◆ **EXERCISE**
Take the lines below between the one holding "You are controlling" and the one holding "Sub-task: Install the", inclusive, and copy them exactly. Add nothing.
=== Section Start ===
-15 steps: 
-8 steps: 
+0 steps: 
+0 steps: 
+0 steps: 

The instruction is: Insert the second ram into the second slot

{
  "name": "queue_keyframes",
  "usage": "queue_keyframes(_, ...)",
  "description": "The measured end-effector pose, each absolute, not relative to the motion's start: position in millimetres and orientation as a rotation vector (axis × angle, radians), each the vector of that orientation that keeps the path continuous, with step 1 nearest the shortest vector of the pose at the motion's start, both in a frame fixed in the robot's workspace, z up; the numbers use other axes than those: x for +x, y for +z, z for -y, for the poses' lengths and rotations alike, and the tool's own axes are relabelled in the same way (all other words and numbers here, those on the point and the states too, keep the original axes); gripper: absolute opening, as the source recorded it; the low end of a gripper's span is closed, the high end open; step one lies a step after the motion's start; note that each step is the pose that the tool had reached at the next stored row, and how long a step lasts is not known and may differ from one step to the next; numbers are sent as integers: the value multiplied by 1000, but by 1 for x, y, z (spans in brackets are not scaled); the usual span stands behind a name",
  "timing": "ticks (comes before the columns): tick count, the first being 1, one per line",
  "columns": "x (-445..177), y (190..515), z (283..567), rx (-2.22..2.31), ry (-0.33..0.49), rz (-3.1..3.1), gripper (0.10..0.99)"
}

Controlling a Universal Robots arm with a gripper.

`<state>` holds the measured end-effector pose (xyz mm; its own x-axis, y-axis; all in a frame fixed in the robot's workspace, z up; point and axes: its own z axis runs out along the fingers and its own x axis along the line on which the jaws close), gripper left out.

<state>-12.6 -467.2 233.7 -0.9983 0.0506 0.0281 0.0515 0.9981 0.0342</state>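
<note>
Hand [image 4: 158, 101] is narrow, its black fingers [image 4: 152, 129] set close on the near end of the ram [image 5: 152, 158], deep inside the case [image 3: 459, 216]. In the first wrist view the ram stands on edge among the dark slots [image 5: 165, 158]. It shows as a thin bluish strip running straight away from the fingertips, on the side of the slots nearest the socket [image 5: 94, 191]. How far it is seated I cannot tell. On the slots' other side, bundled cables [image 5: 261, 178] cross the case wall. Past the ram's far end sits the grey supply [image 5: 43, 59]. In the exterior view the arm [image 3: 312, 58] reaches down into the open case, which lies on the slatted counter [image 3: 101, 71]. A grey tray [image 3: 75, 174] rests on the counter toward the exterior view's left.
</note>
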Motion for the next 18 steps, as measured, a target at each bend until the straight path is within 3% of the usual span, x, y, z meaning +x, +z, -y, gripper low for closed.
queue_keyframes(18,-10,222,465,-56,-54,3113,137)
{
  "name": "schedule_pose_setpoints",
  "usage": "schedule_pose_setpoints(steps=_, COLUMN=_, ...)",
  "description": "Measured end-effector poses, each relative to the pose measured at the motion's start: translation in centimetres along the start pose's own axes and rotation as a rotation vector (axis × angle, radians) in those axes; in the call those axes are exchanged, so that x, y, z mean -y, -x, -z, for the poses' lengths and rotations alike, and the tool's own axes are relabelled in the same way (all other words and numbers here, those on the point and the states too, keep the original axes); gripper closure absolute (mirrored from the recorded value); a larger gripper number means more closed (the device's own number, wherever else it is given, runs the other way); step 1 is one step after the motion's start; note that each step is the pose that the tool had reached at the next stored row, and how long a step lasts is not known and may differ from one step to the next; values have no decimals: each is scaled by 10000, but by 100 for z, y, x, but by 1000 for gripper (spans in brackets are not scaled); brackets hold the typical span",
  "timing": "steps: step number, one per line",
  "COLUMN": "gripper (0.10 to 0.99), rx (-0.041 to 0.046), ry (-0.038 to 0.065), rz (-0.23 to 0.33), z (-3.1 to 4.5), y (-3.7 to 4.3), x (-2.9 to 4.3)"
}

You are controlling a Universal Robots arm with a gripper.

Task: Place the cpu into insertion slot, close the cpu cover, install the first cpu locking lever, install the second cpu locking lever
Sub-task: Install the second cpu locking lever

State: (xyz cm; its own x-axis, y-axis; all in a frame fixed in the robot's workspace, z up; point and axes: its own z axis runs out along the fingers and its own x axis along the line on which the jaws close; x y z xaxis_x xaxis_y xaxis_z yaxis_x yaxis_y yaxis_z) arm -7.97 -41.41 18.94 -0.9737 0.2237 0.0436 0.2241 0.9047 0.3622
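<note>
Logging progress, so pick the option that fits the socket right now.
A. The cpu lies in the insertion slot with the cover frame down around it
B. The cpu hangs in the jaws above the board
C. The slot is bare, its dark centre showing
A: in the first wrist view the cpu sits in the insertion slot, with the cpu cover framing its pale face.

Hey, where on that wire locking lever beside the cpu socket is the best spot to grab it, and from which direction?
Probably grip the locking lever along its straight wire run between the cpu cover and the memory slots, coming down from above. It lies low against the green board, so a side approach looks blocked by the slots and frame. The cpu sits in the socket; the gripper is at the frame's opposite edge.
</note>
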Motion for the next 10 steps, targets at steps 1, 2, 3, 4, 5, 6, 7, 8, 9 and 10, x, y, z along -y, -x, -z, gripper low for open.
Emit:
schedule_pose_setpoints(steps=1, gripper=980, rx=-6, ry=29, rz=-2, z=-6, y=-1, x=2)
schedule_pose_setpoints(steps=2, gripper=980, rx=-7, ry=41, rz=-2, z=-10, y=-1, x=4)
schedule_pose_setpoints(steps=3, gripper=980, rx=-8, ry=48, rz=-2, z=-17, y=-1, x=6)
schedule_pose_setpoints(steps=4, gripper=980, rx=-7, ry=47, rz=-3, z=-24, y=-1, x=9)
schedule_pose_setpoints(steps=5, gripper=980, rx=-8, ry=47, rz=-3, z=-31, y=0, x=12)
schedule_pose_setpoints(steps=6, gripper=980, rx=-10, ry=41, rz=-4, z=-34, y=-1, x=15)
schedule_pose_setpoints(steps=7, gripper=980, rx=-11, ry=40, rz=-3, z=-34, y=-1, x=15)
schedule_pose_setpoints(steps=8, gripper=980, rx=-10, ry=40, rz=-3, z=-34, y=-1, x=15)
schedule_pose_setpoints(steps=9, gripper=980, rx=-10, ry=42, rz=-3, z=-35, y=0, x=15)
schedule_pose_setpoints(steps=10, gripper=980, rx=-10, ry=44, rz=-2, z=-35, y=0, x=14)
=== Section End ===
◆ **EXERCISE RESULT**
You are controlling a Universal Robots arm with a gripper.

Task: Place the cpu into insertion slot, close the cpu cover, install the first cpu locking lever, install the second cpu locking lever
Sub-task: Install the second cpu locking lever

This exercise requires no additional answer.